__Required work__. Every line containing the word "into" is to be copied from the data below.
════════════════
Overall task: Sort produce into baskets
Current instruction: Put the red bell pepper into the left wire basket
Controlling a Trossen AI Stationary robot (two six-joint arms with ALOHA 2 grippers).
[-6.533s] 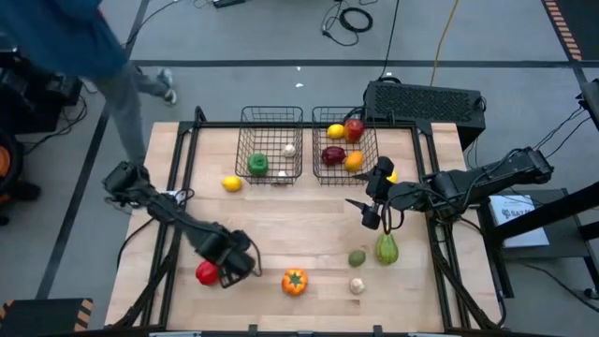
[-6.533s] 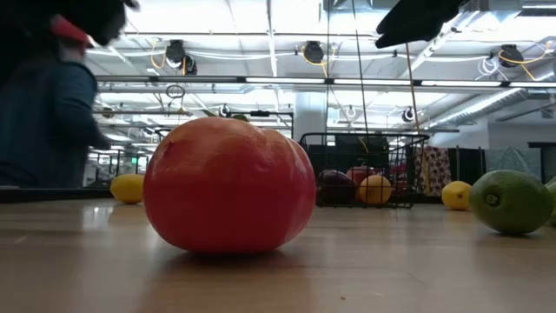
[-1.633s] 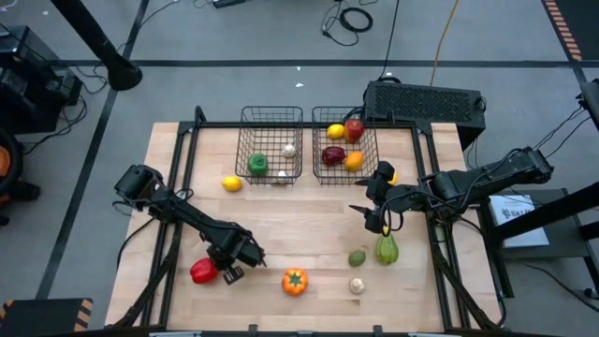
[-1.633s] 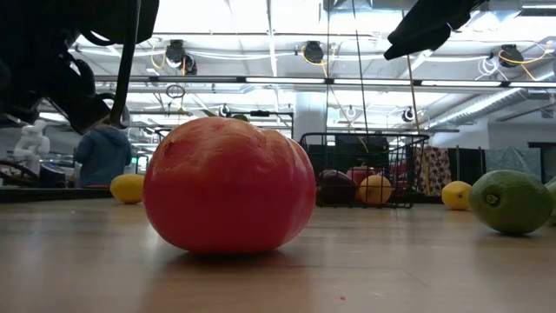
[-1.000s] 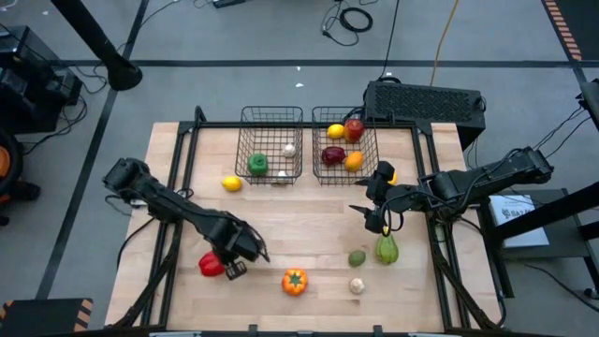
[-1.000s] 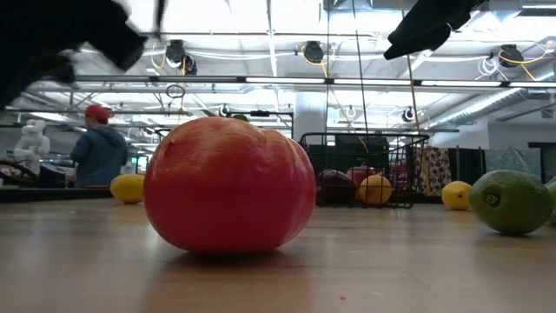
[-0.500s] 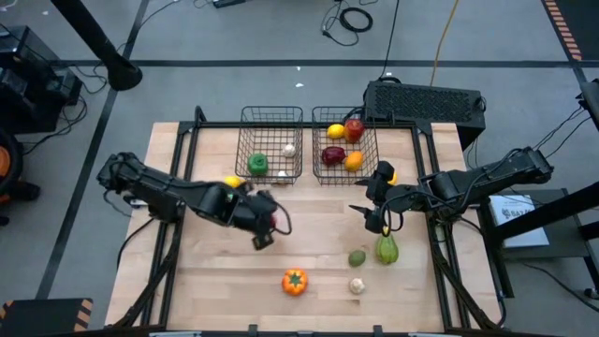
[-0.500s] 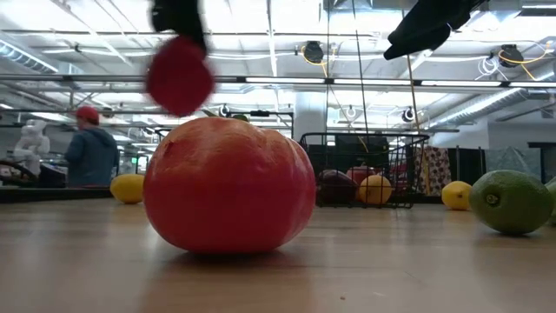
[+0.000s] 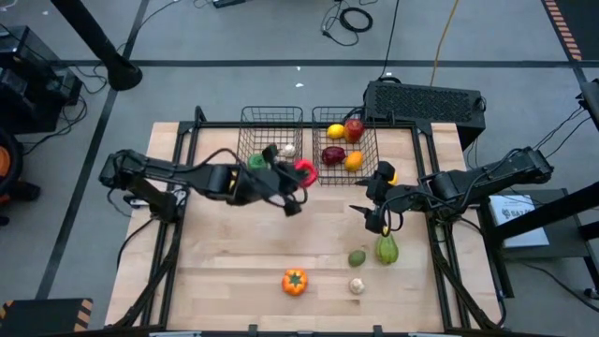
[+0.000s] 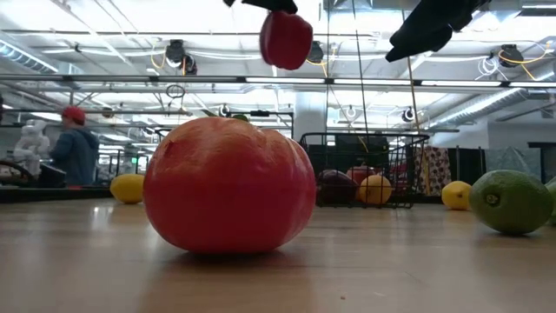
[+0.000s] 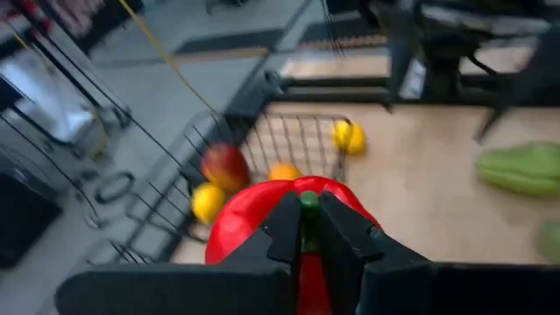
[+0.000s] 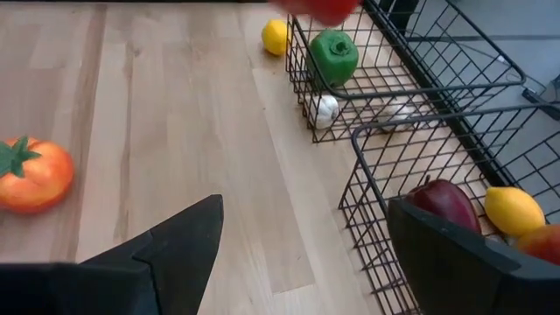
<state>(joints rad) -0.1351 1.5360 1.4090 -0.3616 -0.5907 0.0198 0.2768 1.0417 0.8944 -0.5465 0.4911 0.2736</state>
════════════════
__Result for this exercise__.
Overall task: Sort produce into baskets
Current instruction: Put the red bell pepper into the left wire basket

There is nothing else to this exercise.